DESCRIPTION OF THE TASK -
Line by line, write out the material exactly.

= Beginning of Section =

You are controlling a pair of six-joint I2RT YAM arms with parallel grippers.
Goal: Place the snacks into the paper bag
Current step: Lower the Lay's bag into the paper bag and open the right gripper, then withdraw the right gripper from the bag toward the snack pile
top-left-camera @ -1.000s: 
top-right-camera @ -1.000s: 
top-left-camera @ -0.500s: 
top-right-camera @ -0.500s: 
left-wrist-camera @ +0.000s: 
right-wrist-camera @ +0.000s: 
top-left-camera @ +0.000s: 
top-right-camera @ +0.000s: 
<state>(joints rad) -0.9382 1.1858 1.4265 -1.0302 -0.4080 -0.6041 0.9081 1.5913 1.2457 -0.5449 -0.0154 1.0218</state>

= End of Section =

EXERCISE OUTPUT -
You are controlling a pair of six-joint I2RT YAM arms with parallel grippers.
Goal: Place the snacks into the paper bag
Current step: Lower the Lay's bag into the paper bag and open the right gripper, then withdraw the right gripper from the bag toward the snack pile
top-left-camera @ -1.000s: 
top-right-camera @ -1.000s: 
top-left-camera @ -0.500s: 
top-right-camera @ -0.500s: 
left-wrist-camera @ +0.000s: 
right-wrist-camera @ +0.000s: 
top-left-camera @ +0.000s: 
top-right-camera @ +0.000s: 
<state>(joints rad) -0.9382 1.1858 1.4265 -1.0302 -0.4080 -0.6041 0.9081 1.5913 1.2457 -0.5449 -0.0154 1.0218</state>

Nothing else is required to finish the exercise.